**Exercise brief:** Repeat the listing exactly. Any picture in it should be left out of the copy.

**Recorded data:**
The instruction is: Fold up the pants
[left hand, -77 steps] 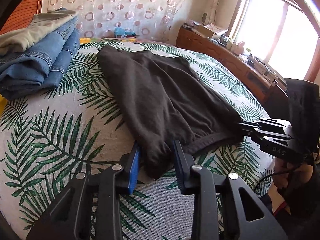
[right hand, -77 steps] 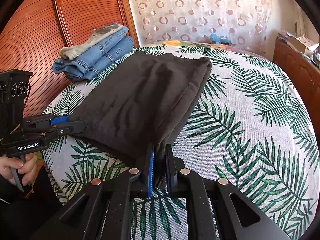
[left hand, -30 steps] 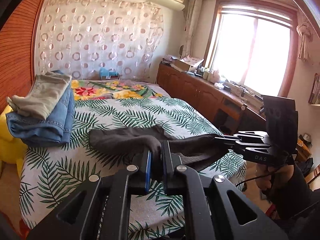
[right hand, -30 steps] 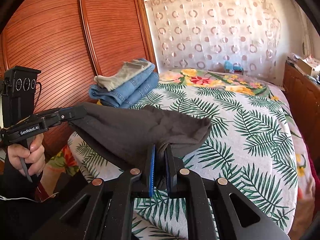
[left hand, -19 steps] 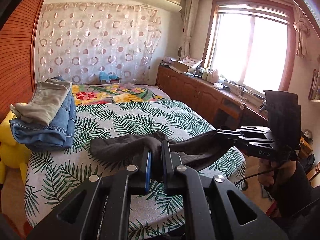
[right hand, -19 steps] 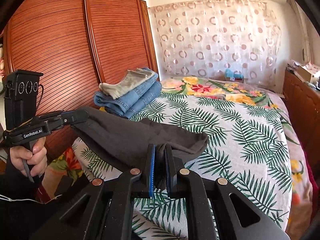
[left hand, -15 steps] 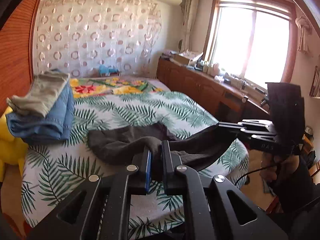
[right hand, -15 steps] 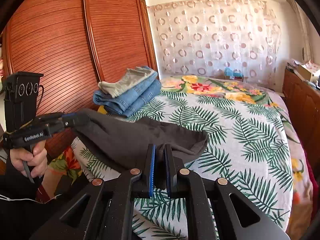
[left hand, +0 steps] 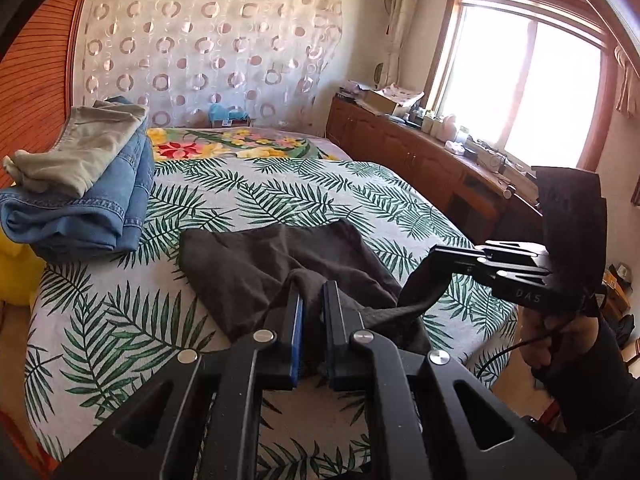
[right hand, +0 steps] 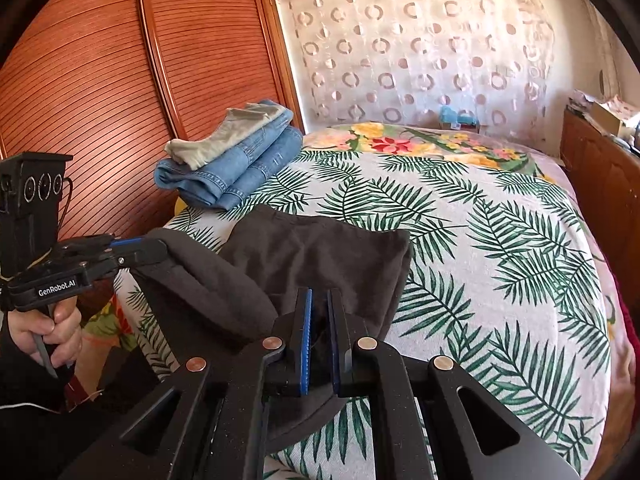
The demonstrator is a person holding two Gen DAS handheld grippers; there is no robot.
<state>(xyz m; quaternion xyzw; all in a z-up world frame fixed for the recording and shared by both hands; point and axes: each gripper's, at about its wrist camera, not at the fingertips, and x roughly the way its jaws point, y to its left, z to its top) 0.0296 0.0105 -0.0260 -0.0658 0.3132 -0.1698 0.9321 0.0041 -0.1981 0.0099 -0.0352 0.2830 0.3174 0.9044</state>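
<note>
Dark grey pants (left hand: 256, 264) lie partly on the palm-leaf bedspread (left hand: 280, 192), their near end lifted off it. My left gripper (left hand: 311, 292) is shut on one corner of the lifted end. My right gripper (right hand: 318, 300) is shut on the other corner; it also shows in the left wrist view (left hand: 430, 268). The pants (right hand: 320, 256) sag between the two grippers, and their far end rests flat on the bed. The left gripper (right hand: 156, 250) shows at the left of the right wrist view, held in a hand.
A stack of folded jeans with a beige garment on top (left hand: 84, 184) sits at the bed's left side, next to a wooden wardrobe (right hand: 120, 80). A wooden sideboard (left hand: 440, 160) with clutter runs under the window on the right. A yellow object (left hand: 16, 264) lies beside the bed.
Both grippers closed on the pants' near end, lifted it off the bed, then came down and forward a little. The lifted cloth now sags lower toward the bed.
</note>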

**Solution to this exercise:**
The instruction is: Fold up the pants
[left hand, -77 steps] 
[right hand, -77 steps] 
[left hand, -30 steps] 
[right hand, -30 steps] 
[left hand, -19 steps] 
[right hand, -19 steps] 
[left hand, -15 steps] 
[right hand, -15 steps] 
[left hand, +0 steps] 
[right hand, +0 steps] 
The demonstrator is a person holding two Gen DAS handheld grippers; there is no robot.
<state>(xyz m; quaternion xyzw; all in a z-up world frame fixed for the recording and shared by both hands; point and axes: each gripper's, at about its wrist camera, not at the fingertips, and x roughly the way its jaws point, y to its left, z to its top) 0.0296 0.0105 -0.0260 -0.0658 0.3132 -0.1698 0.9321 0.0041 -0.1981 0.0099 -0.0352 0.2830 0.3174 0.9044</state>
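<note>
Dark grey pants (left hand: 256, 264) lie partly on the palm-leaf bedspread (left hand: 280, 192), their near end lifted off it. My left gripper (left hand: 311, 292) is shut on one corner of the lifted end. My right gripper (right hand: 318, 300) is shut on the other corner; it also shows in the left wrist view (left hand: 430, 268). The pants (right hand: 320, 256) sag between the two grippers, and their far end rests flat on the bed. The left gripper (right hand: 156, 250) shows at the left of the right wrist view, held in a hand.
A stack of folded jeans with a beige garment on top (left hand: 84, 184) sits at the bed's left side, next to a wooden wardrobe (right hand: 120, 80). A wooden sideboard (left hand: 440, 160) with clutter runs under the window on the right. A yellow object (left hand: 16, 264) lies beside the bed.
Both grippers closed on the pants' near end, lifted it off the bed, then came down and forward a little. The lifted cloth now sags lower toward the bed.
</note>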

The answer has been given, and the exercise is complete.